Historic St. Mary’s City to host madrigal dinners throughout December
Maryland’s first capital is taking reservations for its annual madrigal dinners, held on Dec. 6, 7, 13 and 14, beginning at 6 p.m. “In 17th-century Maryland, delicacies arrived with the tobacco fleet towards the end of the year,” a release from the museum says, and “the cool weather signaled the time for butchering meat and decanting beverages that had fermented since the harvest.”
The museum has hosted annual madrigal dinners since the 1970s, according to the release. Meals will follow wassail, a hot mulled cider, as well as appetizers. Guests will also be serenaded by St. Maries Musica. Tickets, which include food, beverages, and entertainment, are $95 per person, with a discount for museum members. Proceeds will benefit the museum’s education and research programs.
Also at Historic this December, a holiday craft workshop will be hosted on Saturday, Dec. 7, from 12:30 to 2:30 p.m. Attendees can dip a candle, make a wool angel and be a part of a traditional wassail celebration. Cost is $10, or free for members.
And, on Saturday, Dec. 14, from 10 a.m. to noon, the museum will be hosting an evergreen workshop with fresh evergreens. Cost is $30, or $20 for members.
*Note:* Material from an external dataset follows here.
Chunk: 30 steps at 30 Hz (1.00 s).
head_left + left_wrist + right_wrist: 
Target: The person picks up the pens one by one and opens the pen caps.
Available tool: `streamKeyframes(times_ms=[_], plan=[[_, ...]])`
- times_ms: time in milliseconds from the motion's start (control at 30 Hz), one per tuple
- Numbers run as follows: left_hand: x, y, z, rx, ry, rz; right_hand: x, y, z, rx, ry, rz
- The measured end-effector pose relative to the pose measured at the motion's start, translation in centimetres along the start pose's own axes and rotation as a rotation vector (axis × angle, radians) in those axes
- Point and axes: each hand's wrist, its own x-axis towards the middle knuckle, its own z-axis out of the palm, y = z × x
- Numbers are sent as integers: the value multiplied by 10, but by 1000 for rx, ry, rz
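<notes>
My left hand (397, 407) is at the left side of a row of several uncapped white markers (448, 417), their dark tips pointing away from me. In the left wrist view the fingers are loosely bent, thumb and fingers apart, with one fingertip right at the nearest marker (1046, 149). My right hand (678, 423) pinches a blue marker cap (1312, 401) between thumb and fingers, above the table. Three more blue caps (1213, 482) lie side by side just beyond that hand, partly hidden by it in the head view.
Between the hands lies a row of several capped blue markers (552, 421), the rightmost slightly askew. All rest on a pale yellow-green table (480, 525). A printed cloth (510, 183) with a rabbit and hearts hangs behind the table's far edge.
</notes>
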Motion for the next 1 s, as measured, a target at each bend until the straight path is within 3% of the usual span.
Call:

Registration is required for both the craft and evergreen workshops.
For more information on any of the events, or to register, contact the museum at 240-895-4990 or email firstname.lastname@example.org.
Bay District VFD to host winter wonderland
The Bay District Volunteer Fire Department is hosting a Winter Wonderland event on Saturday, Nov. 30, from 5 to 9 p.m., with a Christmas tree lighting at 6 p.m.
The Lexington Park firehouse will have moon bounces, fire truck rides, face painting, crafts and photos with Santa, as well as a “special appearance” by Sparky the Fire Dog.
Shelter to host free Thanksgiving dinner
The Mission in Great Mills will be hosting a community Thanksgiving dinner on Thanksgiving Day, Nov. 28, from noon to 4 p.m. All are welcome, and the event is free of charge. For more information, or to volunteer, contact Karen at 301-863-7334 or email@example.com.
Create Christmas cards at downtown art center
Create your own Christmas cards using alcohol inks at a workshop held on Saturday, Nov. 23, from 9:30 a.m. to 1:30 p.m. at the Leonardtown Arts Center on Washington Street. No prior experience needed.
The $50 fee includes all supplies and instructions by teacher Carole Purcell to make six cards; additional cards may be created for an extra supplies fee. To register, email firstname.lastname@example.org. For more, visit www.stmarysartscouncil.com.
DNR says early season deer kill is up over 2018
The Maryland Department of Natural Resources released early season deer and turkey hunt results on Monday, noting that the St. Mary’s deer kill increased 47.4% from last year, compared to a state uptick of 12% between September and October.
According to data released by the DNR, St. Mary’s had the highest increase, followed by Charles County with a 46.9% increase. DNR reported that more favorable hunting conditions this year were responsible for the statewide results.
Sheriff’s office sends seat belt reminder
The St. Mary’s County Sheriff’s Office recently sent out a reminder that the driver and all passengers of a motor vehicle must wear a seat belt or be restrained in a child safety seat.
Children under 8 must ride in a child safety seat, unless the child is over 4-foot-9, according to the agency. Fines for not wearing a seat belt or not securing a child in a safety seat are $83.
Seat belt compliance decreased by about 2% from 2017 to 2018, the release reports.